Q: One criticism which has been lodged at Wicca, for example, is the rigid adherence to ‘polarity’ within very narrowly-defined terms - forgetting that ‘male & female’ can exist within one individual.
Gordon: If you are wholly male, with no trace of the goddess in you, then there’s something horribly wrong, and you’re completely unbalanced. I don’t think HOBs are any more balanced than anyone else, but perhaps we are more aware of the presence of both within us.
Q: Would this be due to having had to question one’s sexuality in depth?
Gordon: It sounds almost paranoid, but to be out as Gay or whatever and to be out as pagan means that you’ve gone through a double process and hopefully accepted the joy of who you are.
Q: Some say there’s a parallel between coming out as gay and coming out as a pagan.
Gordon: Either one can get you thrown out of your home or job and estranged by the community.
Q: That brings up another point. Do you think that some people in the pagan community are wary of HOBs due to the current wave of anti-occult press?

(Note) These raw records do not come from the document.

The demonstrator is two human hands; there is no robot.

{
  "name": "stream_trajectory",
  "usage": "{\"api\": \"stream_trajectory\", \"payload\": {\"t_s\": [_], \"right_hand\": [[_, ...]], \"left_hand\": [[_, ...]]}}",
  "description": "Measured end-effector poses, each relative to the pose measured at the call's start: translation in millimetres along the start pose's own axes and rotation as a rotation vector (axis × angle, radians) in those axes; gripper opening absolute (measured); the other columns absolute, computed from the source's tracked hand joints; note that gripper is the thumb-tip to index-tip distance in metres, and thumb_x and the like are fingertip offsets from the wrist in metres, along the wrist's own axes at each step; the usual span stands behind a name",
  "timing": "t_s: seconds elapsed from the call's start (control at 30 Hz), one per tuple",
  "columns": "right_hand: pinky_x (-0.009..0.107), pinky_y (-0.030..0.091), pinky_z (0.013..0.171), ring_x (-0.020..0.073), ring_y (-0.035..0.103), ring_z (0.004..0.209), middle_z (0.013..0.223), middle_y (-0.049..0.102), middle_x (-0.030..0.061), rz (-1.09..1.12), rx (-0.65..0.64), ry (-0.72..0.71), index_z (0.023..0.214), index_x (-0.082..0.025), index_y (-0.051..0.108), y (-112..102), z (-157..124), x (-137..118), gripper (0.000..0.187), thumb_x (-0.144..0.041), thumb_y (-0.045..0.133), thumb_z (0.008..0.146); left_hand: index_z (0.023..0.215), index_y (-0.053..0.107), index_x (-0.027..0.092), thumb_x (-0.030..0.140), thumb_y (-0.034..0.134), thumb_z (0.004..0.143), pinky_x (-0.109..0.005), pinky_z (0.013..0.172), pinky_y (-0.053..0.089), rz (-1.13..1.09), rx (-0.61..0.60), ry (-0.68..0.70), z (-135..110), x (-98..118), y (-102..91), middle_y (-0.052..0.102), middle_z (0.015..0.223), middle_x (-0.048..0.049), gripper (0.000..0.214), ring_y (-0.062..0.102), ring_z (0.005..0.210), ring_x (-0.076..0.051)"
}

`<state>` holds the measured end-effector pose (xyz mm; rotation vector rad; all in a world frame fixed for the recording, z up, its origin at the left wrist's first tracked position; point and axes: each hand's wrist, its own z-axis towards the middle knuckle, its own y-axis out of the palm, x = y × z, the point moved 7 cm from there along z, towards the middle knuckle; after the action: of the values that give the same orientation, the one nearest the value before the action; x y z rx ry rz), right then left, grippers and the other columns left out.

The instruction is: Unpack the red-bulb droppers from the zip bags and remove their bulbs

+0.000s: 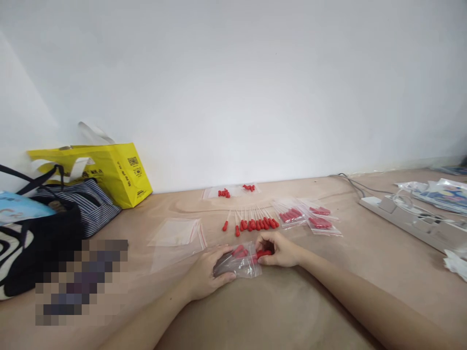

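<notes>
Resting on the worktop (328, 291), the left hand (209, 272) sits low in the head view, its fingers (226, 278) curled and clamped on a clear bag (241, 266). The bag lies flat on the worktop between the two hands, just in front of the person, and several red bits show through its film. The right hand (280, 250) meets it from the other side. Its fingers (272, 243) are pinched together on a red piece (263, 253) at the bag's right end, touching the film. I cannot tell whether that piece is already inside the bag's mouth.

Just beyond the hands a row of sticks (255, 221) lies side by side, with thin clear stems pointing to the wall (233, 73) and red tips towards the person. Right of the row lie filled bags (321, 223), each with red pieces inside, some overlapping. Left of the row lie empty bags (177, 232), clear with a red strip along one edge, loosely stacked. Farther back, close to the wall, two far bags (224, 193) each hold a few red pieces.

At the left edge a yellow tote (109, 170) leans by the wall, a striped tote (87, 201) just in front of it and a black tote (36, 243) nearer the person. A blurred patch (80, 282) lies below them. On the right a power strip (412, 218) lies aslant with plugs in it, and a cable (350, 183) runs from it towards the wall. Printed packets (441, 192) lie beyond the strip.
</notes>
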<state>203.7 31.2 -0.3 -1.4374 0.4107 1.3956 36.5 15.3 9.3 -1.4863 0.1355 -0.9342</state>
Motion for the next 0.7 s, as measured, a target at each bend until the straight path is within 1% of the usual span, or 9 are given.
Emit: {"api": "stream_trajectory", "payload": {"t_s": [0.07,0.13,0.23,0.33,0.43,0.57,0.63,0.7], "right_hand": [[0.020,0.039,0.056,0.0074,0.047,0.060,0.067,0.051,-0.0050,0.017,-0.024,-0.003,0.076,-0.016,0.050,2,-1,0,0.027,-0.015,0.068,0.056],[0.020,0.040,0.057,0.0077,0.048,0.061,0.068,0.052,-0.0048,0.021,-0.048,0.002,0.077,-0.016,0.050,5,-2,0,0.029,-0.016,0.070,0.055],[0.020,0.040,0.058,0.0078,0.049,0.061,0.068,0.053,-0.0041,-0.023,-0.060,-0.023,0.074,-0.015,0.052,5,-2,0,0.022,-0.014,0.066,0.058],[0.021,0.041,0.058,0.0081,0.051,0.061,0.069,0.056,-0.0027,-0.022,-0.048,-0.025,0.072,-0.015,0.054,-5,-3,5,0.015,-0.015,0.064,0.060],[0.020,0.042,0.056,0.0089,0.054,0.061,0.069,0.058,-0.0011,0.104,0.025,0.039,0.071,-0.015,0.055,-26,-4,15,0.016,-0.020,0.065,0.060],[0.022,0.042,0.057,0.0102,0.055,0.062,0.067,0.060,-0.0003,0.227,0.151,0.084,0.072,-0.015,0.057,-60,-9,20,0.021,-0.025,0.068,0.058],[0.022,0.041,0.055,0.0094,0.054,0.057,0.063,0.059,-0.0016,0.244,0.244,0.082,0.074,-0.016,0.057,-79,-10,17,0.022,-0.026,0.069,0.057],[0.023,0.040,0.055,0.0090,0.052,0.055,0.061,0.057,-0.0030,0.250,0.376,0.057,0.074,-0.016,0.056,-96,-9,10,0.023,-0.027,0.069,0.058]], "left_hand": [[0.120,0.045,0.022,0.043,0.057,0.072,-0.041,0.093,0.038,0.010,-0.001,-0.010,0,-1,-0.1,0.050,0.123,-0.0083,0.053,0.047,0.112,-0.025],[0.121,0.043,0.023,0.044,0.056,0.073,-0.041,0.093,0.038,0.008,-0.002,-0.008,-1,-1,-0.3,0.049,0.124,-0.0081,0.054,0.046,0.112,-0.025],[0.121,0.043,0.024,0.043,0.056,0.073,-0.042,0.093,0.037,-0.028,-0.006,-0.004,-2,-3,-1.3,0.049,0.125,-0.0075,0.053,0.046,0.112,-0.024],[0.121,0.042,0.023,0.040,0.057,0.073,-0.040,0.093,0.037,-0.074,-0.009,-0.040,-5,-8,-3.1,0.049,0.124,-0.0068,0.053,0.047,0.111,-0.023],[0.121,0.040,0.024,0.039,0.056,0.073,-0.038,0.095,0.036,-0.098,-0.012,-0.077,-8,-12,-4.0,0.049,0.124,-0.0062,0.053,0.046,0.112,-0.022],[0.121,0.040,0.024,0.040,0.056,0.074,-0.038,0.095,0.036,-0.103,-0.012,-0.072,-9,-12,-4.3,0.048,0.125,-0.0054,0.053,0.045,0.112,-0.022],[0.121,0.041,0.024,0.039,0.055,0.074,-0.038,0.094,0.037,-0.105,-0.009,-0.064,-9,-11,-4.9,0.048,0.124,-0.0052,0.051,0.046,0.111,-0.023],[0.120,0.042,0.025,0.037,0.056,0.074,-0.038,0.092,0.038,-0.102,-0.008,-0.048,-8,-9,-5.3,0.049,0.123,-0.0048,0.049,0.047,0.109,-0.023]]}}
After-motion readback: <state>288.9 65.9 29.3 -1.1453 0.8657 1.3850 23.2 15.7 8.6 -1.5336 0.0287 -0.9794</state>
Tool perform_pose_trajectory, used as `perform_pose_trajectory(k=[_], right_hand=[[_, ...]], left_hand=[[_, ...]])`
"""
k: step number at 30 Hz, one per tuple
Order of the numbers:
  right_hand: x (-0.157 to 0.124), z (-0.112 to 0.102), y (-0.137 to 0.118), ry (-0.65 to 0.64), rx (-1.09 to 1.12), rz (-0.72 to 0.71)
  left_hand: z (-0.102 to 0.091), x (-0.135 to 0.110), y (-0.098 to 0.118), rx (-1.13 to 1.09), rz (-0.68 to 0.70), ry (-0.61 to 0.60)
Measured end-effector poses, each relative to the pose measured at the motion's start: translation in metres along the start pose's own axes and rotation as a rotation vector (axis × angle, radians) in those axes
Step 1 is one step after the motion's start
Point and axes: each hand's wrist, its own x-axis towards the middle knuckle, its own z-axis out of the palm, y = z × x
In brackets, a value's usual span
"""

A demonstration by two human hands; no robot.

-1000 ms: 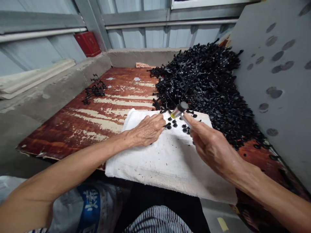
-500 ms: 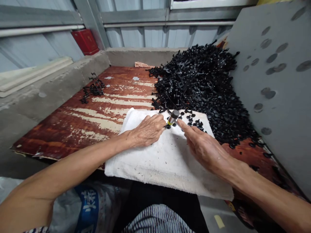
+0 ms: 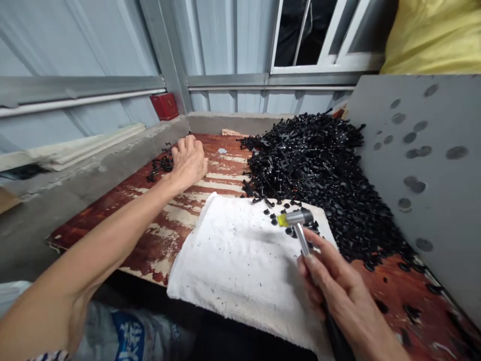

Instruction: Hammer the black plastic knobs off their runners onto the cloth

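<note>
My right hand (image 3: 334,283) grips a small hammer (image 3: 300,235) by its dark handle, with a metal head, one yellow face and one black face. The head is over the white cloth (image 3: 225,250), above several small round black plastic pieces (image 3: 274,220). My left hand (image 3: 189,159) is at the far left of the board, palm down with fingers curled, right beside a small heap of thin black plastic scraps (image 3: 162,163). Its fingertips are hidden, so what they hold cannot be made out.
A large pile of black plastic parts (image 3: 300,160) covers the board's right side, against a grey spotted panel (image 3: 413,150). The worn red-brown board (image 3: 180,215) meets a low concrete ledge (image 3: 124,160). A red box (image 3: 164,106) stands in the back corner.
My left hand has left the cloth and moved far left to the small scrap heap. My right hand has drawn back toward me with the hammer, its head now turned sideways. The view has tilted up.
</note>
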Motion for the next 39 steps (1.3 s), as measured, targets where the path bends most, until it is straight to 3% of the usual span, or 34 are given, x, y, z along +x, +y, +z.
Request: perform_pose_trajectory(k=[2,6,9,11,14,18,21,24,28,32,39], right_hand=[[-0.004,0.005,0.011,-0.013,0.067,0.063],[-0.001,0.011,0.02,-0.003,0.152,0.135],[-0.001,0.013,0.018,0.023,0.187,0.144],[-0.002,0.012,0.017,0.01,0.199,0.148],[-0.002,0.01,0.021,-0.024,0.24,0.118],[0.001,0.008,0.023,0.011,0.348,0.055],[0.003,0.008,0.021,0.048,0.377,0.035],[0.004,0.008,0.019,0.024,0.358,0.005],[0.005,0.005,0.02,0.017,0.344,-0.025],[0.007,0.004,0.023,-0.027,0.34,-0.038],[0.008,0.005,0.024,-0.034,0.341,-0.042]], left_hand=[[0.01,0.014,0.004,0.031,-0.092,0.048],[0.057,0.028,0.047,-0.314,-0.047,-0.28],[0.083,0.038,0.074,-0.44,-0.07,-0.35],[0.088,0.044,0.081,-0.534,-0.121,-0.393],[0.08,0.047,0.08,-0.687,-0.226,-0.446],[0.053,0.035,0.07,-0.939,-0.366,-0.453],[0.033,0.012,0.068,-1.331,-0.511,-0.538],[0.02,-0.023,0.083,-1.52,-0.47,-0.673],[0.009,-0.073,0.121,-1.552,-0.39,-0.819],[0.005,-0.102,0.15,-1.536,-0.362,-0.905],[0.008,-0.113,0.151,-1.563,-0.409,-1.024]])
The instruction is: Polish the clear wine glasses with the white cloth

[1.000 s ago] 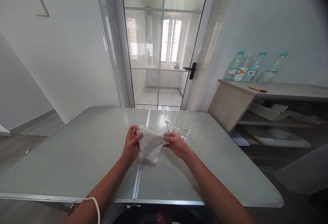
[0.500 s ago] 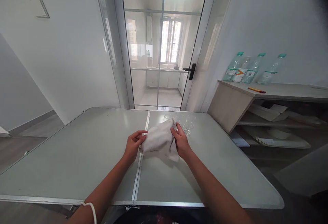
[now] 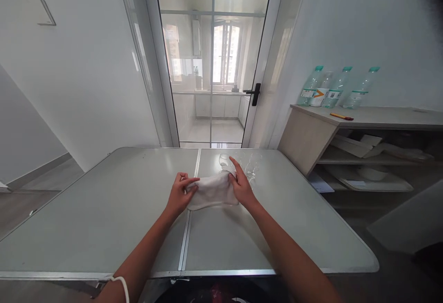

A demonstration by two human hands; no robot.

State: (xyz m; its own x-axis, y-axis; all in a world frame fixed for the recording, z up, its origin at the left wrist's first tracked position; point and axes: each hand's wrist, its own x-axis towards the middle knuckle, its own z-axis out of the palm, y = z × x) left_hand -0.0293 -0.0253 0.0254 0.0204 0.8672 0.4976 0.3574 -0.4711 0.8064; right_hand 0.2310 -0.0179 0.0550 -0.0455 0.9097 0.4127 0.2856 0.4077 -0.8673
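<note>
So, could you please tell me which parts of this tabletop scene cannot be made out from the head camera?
- Clear stemmed glasses: head view, partly hidden behind the right hand and the white cloth; their number is unclear.
- Labels on the clear plastic bottles with teal caps: too small to read.
- Left hand: its fingertips are tucked under the cloth's edge.
- Grey folding table: near edge cut off by the frame's bottom.

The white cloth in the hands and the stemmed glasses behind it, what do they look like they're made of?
The white cloth, held by the left hand and right hand, looks like soft matte woven fabric: it sags and creases. The stemmed glasses look like clear glass, see-through with bright glints, though clear plastic can't be ruled out.
</note>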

Gordon: Not that I’ve met. But I can see that as a danger. Some elements of the pagan community are trying to sell it as nice and safe and essentially middle-class and not at all threatening to society. They might well try to stuff us back into our broom cupboards. I think for paganism to try and present itself like that is a betrayal of what we stand for. For me, being pagan means working with the Earth and if I try and sell myself as a nice sweet slightly eccentric person who’s not a trouble-maker at all, then I’m betraying the Earth, because this society is destroying the Earth.